Ich weiß, was das Mädchen in diesem Moment empfindet, ich kenne ihren Wunsch, ihren einzigen: Dass die Mutter in den Zug nach Hause steigt und verschwindet. Sie brennt vor Wut und Scham darüber, dass sie mit ihrer Mutter gesehen werden könnte – die das Umsteigen in Rouen zum Vorwand genommen hat, sie zu begleiten –, darüber, dass sie in der Ferienkolonie abgeliefert wird wie ein kleines Kind, dabei wird sie in zwei Wochen achtzehn und ist als Betreuerin eingestellt.

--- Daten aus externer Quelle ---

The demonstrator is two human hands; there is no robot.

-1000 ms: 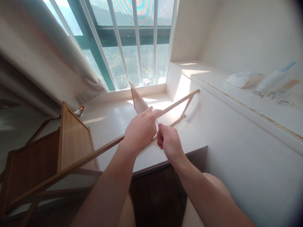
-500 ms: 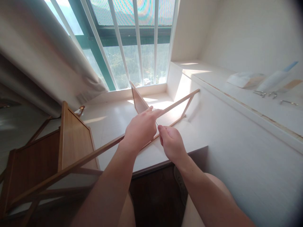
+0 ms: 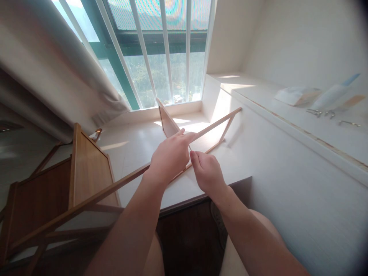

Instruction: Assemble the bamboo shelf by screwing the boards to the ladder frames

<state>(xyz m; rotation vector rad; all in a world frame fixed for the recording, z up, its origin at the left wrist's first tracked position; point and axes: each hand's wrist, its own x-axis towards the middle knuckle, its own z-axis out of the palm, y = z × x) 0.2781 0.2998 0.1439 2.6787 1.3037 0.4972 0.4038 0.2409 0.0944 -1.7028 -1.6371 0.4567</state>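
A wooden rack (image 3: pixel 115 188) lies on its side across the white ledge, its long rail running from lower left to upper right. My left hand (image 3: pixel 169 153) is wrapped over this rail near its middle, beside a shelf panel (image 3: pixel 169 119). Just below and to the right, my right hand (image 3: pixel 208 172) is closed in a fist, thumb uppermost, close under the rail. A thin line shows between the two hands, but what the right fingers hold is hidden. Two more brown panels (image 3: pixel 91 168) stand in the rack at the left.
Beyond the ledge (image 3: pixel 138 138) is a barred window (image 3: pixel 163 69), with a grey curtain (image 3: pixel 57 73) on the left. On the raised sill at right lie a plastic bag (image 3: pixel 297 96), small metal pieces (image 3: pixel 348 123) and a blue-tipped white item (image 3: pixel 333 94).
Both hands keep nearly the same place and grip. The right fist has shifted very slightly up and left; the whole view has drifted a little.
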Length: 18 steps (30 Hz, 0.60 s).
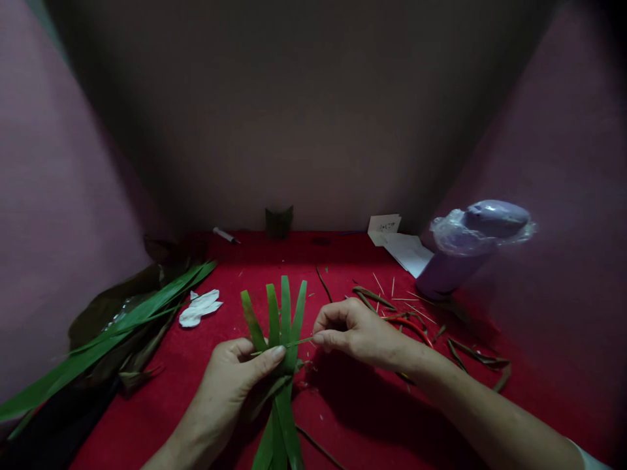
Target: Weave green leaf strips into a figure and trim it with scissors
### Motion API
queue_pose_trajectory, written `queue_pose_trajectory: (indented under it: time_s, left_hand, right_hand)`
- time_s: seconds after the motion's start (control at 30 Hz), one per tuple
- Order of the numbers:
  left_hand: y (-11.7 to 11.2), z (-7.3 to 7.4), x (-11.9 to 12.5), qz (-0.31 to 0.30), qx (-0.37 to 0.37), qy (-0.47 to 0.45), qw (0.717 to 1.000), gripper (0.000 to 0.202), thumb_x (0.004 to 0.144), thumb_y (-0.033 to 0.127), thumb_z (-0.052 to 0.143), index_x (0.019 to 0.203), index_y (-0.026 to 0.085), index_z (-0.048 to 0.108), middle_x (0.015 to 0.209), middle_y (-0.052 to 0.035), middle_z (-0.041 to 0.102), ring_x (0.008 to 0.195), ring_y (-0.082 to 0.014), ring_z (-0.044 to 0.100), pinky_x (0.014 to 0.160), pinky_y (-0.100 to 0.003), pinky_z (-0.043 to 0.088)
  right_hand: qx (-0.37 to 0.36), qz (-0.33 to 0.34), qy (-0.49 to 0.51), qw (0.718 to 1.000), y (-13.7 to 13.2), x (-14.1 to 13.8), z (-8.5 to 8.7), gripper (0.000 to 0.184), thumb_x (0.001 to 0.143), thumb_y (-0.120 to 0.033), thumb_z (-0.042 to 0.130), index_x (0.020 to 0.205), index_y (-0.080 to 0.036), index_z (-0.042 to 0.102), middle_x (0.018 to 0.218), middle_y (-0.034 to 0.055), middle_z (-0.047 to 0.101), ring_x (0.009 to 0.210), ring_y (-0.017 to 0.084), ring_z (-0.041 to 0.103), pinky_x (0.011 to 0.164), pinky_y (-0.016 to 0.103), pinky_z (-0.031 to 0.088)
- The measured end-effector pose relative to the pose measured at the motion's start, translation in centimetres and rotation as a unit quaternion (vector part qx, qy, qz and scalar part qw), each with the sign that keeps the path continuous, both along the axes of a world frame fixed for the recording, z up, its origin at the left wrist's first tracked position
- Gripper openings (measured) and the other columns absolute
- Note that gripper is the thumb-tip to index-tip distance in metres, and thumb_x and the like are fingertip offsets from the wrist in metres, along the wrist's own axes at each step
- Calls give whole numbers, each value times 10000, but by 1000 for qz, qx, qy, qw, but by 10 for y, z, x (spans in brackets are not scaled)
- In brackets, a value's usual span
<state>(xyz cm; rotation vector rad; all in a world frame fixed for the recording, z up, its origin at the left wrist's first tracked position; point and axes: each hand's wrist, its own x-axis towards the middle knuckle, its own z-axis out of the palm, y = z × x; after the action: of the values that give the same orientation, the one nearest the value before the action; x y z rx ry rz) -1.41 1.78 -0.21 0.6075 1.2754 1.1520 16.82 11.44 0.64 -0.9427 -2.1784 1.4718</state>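
Note:
My left hand (242,369) pinches a bundle of green leaf strips (285,313) at its middle, thumb laid across the front. Several strip ends fan out upward above the thumb, and longer strips hang down below toward the bottom edge. To the right, my right hand (350,329) is closed with thumb and forefinger on the end of a thin green strand (304,341). That strand runs nearly level across the bundle to my left thumb. Part of the bundle is hidden behind the left fingers.
Long green leaves (142,316) lie on the left beside a crumpled white tissue (200,308). A syringe (225,235) and white papers (406,251) are at the back of the red cloth (245,267). Thin sticks, brown leaf scraps (375,297) and a purple container (453,261) are on the right.

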Motion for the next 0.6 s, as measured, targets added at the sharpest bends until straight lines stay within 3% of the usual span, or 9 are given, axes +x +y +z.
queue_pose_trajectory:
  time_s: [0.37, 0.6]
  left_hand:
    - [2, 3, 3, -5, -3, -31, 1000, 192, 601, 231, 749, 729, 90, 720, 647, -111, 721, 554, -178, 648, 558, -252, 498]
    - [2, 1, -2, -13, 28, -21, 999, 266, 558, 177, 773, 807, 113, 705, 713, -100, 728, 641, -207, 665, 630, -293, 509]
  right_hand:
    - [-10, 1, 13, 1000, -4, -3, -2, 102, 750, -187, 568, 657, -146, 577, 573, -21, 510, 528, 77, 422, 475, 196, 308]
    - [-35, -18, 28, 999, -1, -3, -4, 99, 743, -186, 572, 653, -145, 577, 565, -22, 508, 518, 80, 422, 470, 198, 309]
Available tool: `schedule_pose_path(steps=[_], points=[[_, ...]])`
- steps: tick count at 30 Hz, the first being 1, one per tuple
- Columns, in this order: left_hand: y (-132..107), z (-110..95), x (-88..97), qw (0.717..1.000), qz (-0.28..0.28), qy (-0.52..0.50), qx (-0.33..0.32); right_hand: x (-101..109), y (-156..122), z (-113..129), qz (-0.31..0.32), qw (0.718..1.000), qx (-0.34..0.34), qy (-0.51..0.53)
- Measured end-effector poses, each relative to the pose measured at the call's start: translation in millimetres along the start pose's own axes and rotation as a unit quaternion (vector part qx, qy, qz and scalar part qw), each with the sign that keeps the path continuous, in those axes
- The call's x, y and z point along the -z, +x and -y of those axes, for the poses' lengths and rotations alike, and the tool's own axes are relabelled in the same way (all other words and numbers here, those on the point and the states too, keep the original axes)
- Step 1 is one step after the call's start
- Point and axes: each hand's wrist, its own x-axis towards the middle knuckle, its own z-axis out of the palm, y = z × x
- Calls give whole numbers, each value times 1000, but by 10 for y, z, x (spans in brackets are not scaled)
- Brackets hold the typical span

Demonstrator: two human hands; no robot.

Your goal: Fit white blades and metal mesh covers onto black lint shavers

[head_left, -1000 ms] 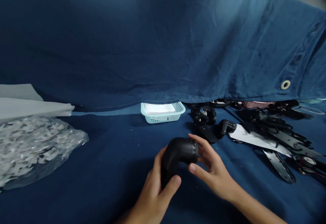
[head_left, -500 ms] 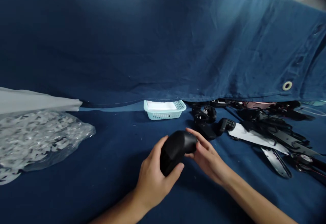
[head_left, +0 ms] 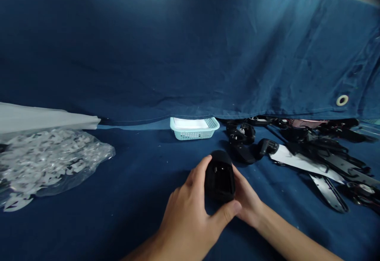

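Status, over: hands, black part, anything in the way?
Left hand grips black part, opening showing. Right hand at its right side, partly hidden. Nothing blocking; loose black pieces beyond, rightward.

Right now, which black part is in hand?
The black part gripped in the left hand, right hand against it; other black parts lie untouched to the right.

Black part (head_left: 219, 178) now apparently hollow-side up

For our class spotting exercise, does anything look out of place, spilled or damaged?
The heap of parts on the right looks untidy, overlapping at odd angles, while white pieces on the left sit in a clear bag. No damage is plain.
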Motion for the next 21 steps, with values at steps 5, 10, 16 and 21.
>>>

Ich sehe sie, aber ich höre sie nicht. Es existiert keine Aufnahme von meiner Stimme aus dem Jahr 1958, und das Gedächtnis speichert alles, was man selbst gesagt hat, geräuschlos ab. Unmöglich zu wissen, ob ich damals noch in dem schleppenden Ton der Normandie sprach, dem Einschlag, den ich längst abgelegt zu haben glaubte, jedenfalls im Vergleich zu meiner Verwandtschaft.

Was kann ich über dieses Mädchen sagen, darüber, wie sie ist, kurz bevor der Fahrer der Kolonie vor dem Bahnhof hält und sie auf den Wagen zuläuft, nachdem sie ihrer Mutter schnell einen Kuss auf die Wange gedrückt hat, um zu verhindern, dass sie mit einsteigt, sie verdattert auf dem Bürgersteig stehengelassen hat, mit traurigem Gesicht, auf dem nach der langen Zugreise kaum noch Puder war? Das interessiert sie nicht, genauso wenig, wie es sie später interessieren wird, dass ihre Mutter an diesem Abend in einem Hotel in Caen schlafen musste, weil kein Zug mehr nach Rouen ging, sie denkt wahrscheinlich, dass es ihrer Mutter recht geschieht, sie hätte sie schließlich auch allein nach S fahren lassen können.

Was über sie sagen, was auswählen, das sie ganz und gar erfasst, genauso, wie sie damals war, an diesem Augustnachmittag unter dem wechselhaften Himmel im Departement Orne, als sie noch nicht wusste, was drei Tage später für immer hinter ihr liegen würde, in diesem Moment ohne Tiefe, der seit über fünfzig Jahren vergangen ist?